Ma quando il maestro diede l’ inizio al concerto, lui ancora non c’era.
Quando giunse il suo turno le tende si aprirono lentamente, lasciando intravedere dietro di sé un pianoforte al quale lei si sedette ponendo al proprio posto il lungo spartito.
Accostò bene lo sgabello così da arrivare ai tasti e, respirando profondamente, si voltò verso la platea.
Intravide subito sua madre che aveva occupato i posti in prima fila assegnati ai parenti dei partecipanti, poi aguzzò lo sguardo, si sporse anche un pochino, ma di lui nessuna traccia.

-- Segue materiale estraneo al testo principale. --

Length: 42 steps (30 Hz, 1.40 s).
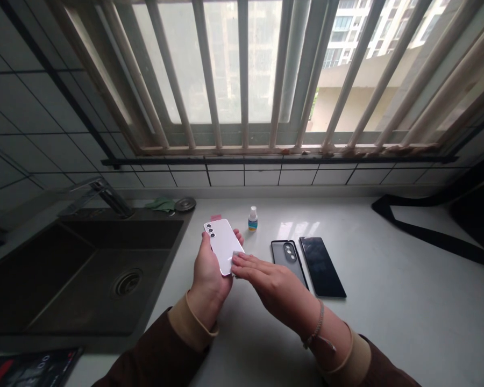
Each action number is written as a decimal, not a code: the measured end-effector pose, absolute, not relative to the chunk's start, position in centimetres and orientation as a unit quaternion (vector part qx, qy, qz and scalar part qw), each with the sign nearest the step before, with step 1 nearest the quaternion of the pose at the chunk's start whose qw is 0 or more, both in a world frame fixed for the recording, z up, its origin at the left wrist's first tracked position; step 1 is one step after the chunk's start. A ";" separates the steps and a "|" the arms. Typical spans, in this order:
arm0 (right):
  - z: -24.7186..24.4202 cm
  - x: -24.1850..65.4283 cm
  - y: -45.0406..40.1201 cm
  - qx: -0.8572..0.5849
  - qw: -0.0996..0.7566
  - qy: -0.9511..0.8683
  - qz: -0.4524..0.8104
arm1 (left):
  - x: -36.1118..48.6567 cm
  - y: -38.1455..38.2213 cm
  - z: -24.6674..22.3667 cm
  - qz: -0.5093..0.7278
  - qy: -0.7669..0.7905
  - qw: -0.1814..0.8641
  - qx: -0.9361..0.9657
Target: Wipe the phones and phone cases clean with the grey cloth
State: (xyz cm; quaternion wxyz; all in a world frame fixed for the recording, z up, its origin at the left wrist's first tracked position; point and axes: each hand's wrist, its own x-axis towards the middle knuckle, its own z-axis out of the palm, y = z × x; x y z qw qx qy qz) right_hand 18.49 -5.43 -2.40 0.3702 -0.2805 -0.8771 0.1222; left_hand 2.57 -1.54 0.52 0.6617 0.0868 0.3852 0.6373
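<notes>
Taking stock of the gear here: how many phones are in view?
2: a white phone held in the left hand, and a black phone lying on the counter beside a phone case.

You're hiding most of the cloth (236, 255) w/ your right hand (266, 279). Your view's cutting off the printed pkg (32, 368) bottom L, & the bottle (253, 219) label's too small to read.

A white three-lens smartphone (223, 246) held tilted, back facing up.
</notes>
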 end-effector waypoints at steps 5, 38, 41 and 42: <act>-2.7 18.6 -5.0 -0.318 0.395 -0.855 0.111 | 3.3 -2.0 0.4 0.584 0.379 0.712 0.094; -1.1 20.5 -4.8 -0.477 0.578 -0.624 0.223 | 3.6 -4.1 0.6 0.346 0.417 0.802 0.252; -1.5 20.5 -4.4 -0.453 0.610 -0.561 0.330 | 3.5 -4.2 1.0 0.316 0.405 0.825 0.234; -1.6 20.5 -4.3 -0.438 0.619 -0.539 0.368 | 3.5 -4.2 1.1 0.308 0.403 0.831 0.228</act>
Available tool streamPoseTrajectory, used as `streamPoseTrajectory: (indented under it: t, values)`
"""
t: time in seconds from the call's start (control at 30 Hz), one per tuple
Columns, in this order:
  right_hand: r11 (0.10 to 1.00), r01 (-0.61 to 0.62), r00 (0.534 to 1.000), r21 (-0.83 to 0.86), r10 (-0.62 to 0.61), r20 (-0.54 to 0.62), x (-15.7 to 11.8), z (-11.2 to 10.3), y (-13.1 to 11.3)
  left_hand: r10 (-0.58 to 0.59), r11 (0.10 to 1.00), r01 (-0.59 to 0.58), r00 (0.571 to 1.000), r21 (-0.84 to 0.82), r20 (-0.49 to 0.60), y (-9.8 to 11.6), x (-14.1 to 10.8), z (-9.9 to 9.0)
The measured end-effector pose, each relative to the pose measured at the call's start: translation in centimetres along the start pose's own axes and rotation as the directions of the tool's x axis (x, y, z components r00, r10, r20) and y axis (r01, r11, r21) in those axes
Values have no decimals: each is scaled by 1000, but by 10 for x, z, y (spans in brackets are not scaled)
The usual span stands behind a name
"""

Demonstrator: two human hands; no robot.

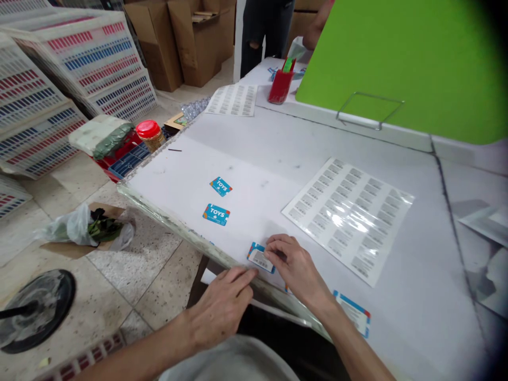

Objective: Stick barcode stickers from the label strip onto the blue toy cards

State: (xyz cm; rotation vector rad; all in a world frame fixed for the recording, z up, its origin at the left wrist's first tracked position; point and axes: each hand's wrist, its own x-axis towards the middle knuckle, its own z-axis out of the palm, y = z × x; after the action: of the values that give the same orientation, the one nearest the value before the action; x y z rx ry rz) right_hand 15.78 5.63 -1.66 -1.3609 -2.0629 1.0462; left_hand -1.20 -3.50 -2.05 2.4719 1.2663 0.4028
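My right hand lies on the white table sheet, its fingers pressing on the right end of a small teal card with a barcode label on it. My left hand rests at the near table edge, fingertips just left of that card and holding nothing. Two teal "TOYS" cards lie farther left. A glossy sheet of barcode stickers lies to the right, and another labelled teal card lies below it, beside my right forearm.
A second barcode sheet and a red cup of pens stand at the far end, by a green board and a person's legs. Stacked plastic crates, cardboard boxes and a red-lidded jar lie left, off the table.
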Motion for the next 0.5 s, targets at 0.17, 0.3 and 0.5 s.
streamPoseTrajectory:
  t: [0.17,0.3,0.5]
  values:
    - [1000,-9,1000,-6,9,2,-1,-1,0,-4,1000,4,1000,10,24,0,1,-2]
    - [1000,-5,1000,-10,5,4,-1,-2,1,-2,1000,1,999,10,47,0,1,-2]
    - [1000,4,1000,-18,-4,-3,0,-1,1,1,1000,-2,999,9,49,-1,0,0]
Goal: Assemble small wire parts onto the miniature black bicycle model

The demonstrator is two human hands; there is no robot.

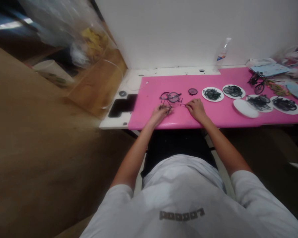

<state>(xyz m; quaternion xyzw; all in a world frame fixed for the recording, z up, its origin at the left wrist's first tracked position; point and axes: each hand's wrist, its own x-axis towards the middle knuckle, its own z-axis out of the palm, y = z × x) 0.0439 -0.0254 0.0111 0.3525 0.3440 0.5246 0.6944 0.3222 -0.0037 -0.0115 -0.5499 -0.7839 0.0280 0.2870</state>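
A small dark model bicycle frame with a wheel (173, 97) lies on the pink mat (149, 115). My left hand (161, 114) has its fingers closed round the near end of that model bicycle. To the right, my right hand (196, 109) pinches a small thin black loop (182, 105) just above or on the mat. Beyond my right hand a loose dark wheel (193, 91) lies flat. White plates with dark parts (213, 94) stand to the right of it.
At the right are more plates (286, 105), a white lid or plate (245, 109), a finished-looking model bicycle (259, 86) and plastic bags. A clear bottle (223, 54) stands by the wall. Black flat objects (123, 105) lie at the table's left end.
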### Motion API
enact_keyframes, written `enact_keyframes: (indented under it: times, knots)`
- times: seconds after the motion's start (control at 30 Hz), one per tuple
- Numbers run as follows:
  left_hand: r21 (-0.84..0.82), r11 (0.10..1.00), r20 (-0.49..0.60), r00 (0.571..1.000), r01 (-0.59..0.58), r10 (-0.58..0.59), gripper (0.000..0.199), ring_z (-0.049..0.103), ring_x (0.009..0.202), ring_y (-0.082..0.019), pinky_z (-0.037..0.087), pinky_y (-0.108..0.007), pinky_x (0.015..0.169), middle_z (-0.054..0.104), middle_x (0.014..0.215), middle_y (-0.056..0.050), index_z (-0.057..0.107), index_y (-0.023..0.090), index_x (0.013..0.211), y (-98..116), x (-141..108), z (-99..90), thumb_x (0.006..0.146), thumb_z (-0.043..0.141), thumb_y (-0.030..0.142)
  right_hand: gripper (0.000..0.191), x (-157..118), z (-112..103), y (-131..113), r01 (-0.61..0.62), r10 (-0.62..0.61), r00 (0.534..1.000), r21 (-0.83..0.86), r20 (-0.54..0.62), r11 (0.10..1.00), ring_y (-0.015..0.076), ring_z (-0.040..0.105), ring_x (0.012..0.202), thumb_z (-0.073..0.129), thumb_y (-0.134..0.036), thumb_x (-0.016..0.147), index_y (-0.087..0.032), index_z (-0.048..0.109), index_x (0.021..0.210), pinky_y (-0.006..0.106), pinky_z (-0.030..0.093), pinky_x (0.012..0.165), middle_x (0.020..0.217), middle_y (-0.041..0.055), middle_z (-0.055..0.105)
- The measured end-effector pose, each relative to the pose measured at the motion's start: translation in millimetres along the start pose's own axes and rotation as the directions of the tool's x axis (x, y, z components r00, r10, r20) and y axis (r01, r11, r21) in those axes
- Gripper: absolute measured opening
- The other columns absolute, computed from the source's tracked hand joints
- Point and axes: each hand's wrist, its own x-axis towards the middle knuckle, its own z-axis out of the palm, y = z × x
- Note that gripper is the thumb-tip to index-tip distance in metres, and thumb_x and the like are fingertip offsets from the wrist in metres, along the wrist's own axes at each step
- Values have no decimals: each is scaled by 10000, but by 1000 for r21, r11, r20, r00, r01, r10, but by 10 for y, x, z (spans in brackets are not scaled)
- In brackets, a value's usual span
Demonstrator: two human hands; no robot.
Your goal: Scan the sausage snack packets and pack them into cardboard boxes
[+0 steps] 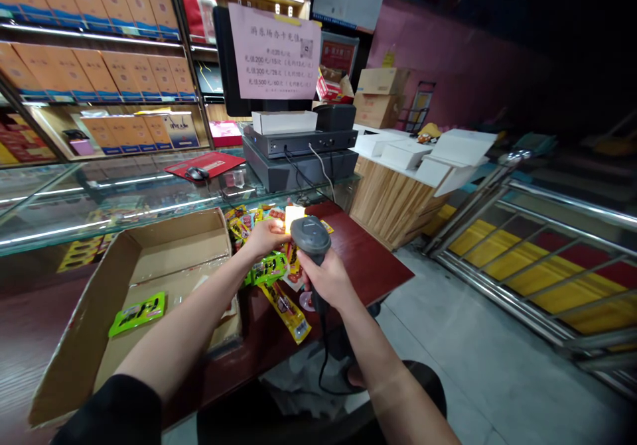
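Observation:
My right hand (326,276) is wrapped round the handle of a dark grey barcode scanner (311,234), whose cable hangs down below the table edge. Just left of the scanner head, my left hand (266,236) pinches a small snack packet (294,218), lit bright by the scanner's light. Its printing is washed out by the glare. Under and around both hands lies a heap of snack packets, among them a green packet (269,269) and a long yellow packet (286,312) near the front edge.
A shallow cardboard box (119,259) with a green packet (138,314) inside stands to the left. Behind are a glass counter (124,193), a mouse (197,174), and a monitor bearing a paper sign (276,54). A metal railing (497,259) stands at the right.

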Motion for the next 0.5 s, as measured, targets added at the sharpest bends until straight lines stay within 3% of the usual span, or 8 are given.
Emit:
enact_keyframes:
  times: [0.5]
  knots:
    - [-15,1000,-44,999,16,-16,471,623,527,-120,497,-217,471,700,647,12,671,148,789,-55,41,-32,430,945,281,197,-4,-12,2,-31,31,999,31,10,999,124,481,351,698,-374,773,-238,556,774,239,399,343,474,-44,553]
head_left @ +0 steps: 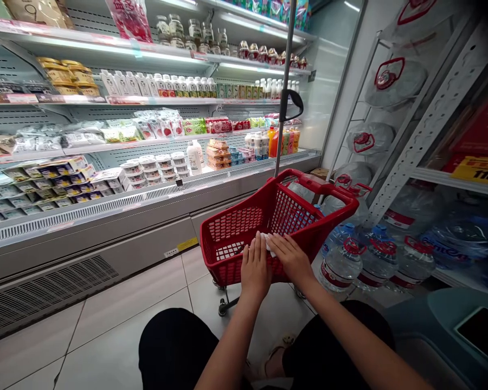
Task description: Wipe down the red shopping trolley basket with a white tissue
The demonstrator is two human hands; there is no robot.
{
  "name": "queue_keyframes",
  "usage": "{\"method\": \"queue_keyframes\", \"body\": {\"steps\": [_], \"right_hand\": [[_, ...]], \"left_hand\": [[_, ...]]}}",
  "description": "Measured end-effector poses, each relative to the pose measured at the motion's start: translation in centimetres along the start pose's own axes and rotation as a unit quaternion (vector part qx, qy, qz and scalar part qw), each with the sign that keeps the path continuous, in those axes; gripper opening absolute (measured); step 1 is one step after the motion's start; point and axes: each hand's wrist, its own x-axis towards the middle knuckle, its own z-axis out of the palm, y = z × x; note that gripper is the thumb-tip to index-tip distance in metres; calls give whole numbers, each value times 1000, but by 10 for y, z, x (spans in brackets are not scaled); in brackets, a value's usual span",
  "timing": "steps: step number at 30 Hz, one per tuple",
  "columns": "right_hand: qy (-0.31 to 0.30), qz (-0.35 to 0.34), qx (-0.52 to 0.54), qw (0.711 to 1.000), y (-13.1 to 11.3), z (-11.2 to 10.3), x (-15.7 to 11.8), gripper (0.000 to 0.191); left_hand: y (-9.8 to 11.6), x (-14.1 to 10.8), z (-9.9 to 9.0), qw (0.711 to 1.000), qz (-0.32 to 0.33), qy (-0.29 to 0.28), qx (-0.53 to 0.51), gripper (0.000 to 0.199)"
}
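Note:
A small red plastic shopping cart [231, 265] with lattice sides stands in front of me, a tall pole rising from its frame. My left hand [256, 273] lies on the cart's near top rim, fingers stretched out together and flat. Beside it, my right hand [291, 259] presses a crumpled white cloth [267, 244] against the same rim. The cloth, possibly a tissue, shows only in part between the two hands. Both thumbs are mostly hidden, and the palms face the cart.
A lit refrigerated display [146, 195] with dairy packs and bottles runs behind the cart. Large water bottles [341, 265] stand close on the right, by a white metal rack [427, 119]. A grey-green plastic object [443, 309] with a phone-like dark screen [483, 333] is at lower right.

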Motion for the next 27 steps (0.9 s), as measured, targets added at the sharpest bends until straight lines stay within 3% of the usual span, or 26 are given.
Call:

Allora abbassò gli occhi, tolse le mani dalla tastiera e il piede dal pedale.
Dal pubblico si alzò un gran rumore di sottofondo, qualcuno si chiedeva cosa stesse succedendo, altri parlottavano tra loro con aria indispettita.
Sua madre scuoteva la testa e si crogiolava nella sua consapevolezza che sarebbe andata così, che nessuno di quei famosi compositori lì presenti avrebbe preso l’operato della figlia in considerazione.
Nella testa della ragazza iniziarono a riecheggiare le voci, c’era una gran confusione e l’amarezza cominciava a dilagare.
Ma proprio mentre iniziava a sentirsi sola e persa, il grande portone d’ingresso al teatro si aprì per poi richiudersi con un tonfo.
Tutti si voltarono e anche lei, che fino a quel momento aveva tenuto la testa bassa, fissò lo sguardo su quell’entratura.
Un uomo alto e vestito di scuro aveva appena oltrepassato la soglia e adesso rimaneva immobile ad osservare.
Con suo grande stupore la ragazza sul palco sentì il cuore in gola e tutto improvvisamente sembrò placarsi.
Restava la schiuma dopo il mare mosso, la quiete dopo la tempesta, la calma dopo il caos.
Così, tornato il colore sul suo viso, Sara suonò.
E suonò serena, come se nessuno la stesse guardando, nessuno tranne lui.
E suonò…voltandosi di tanto in tanto solo per vedere suo padre sorriderle.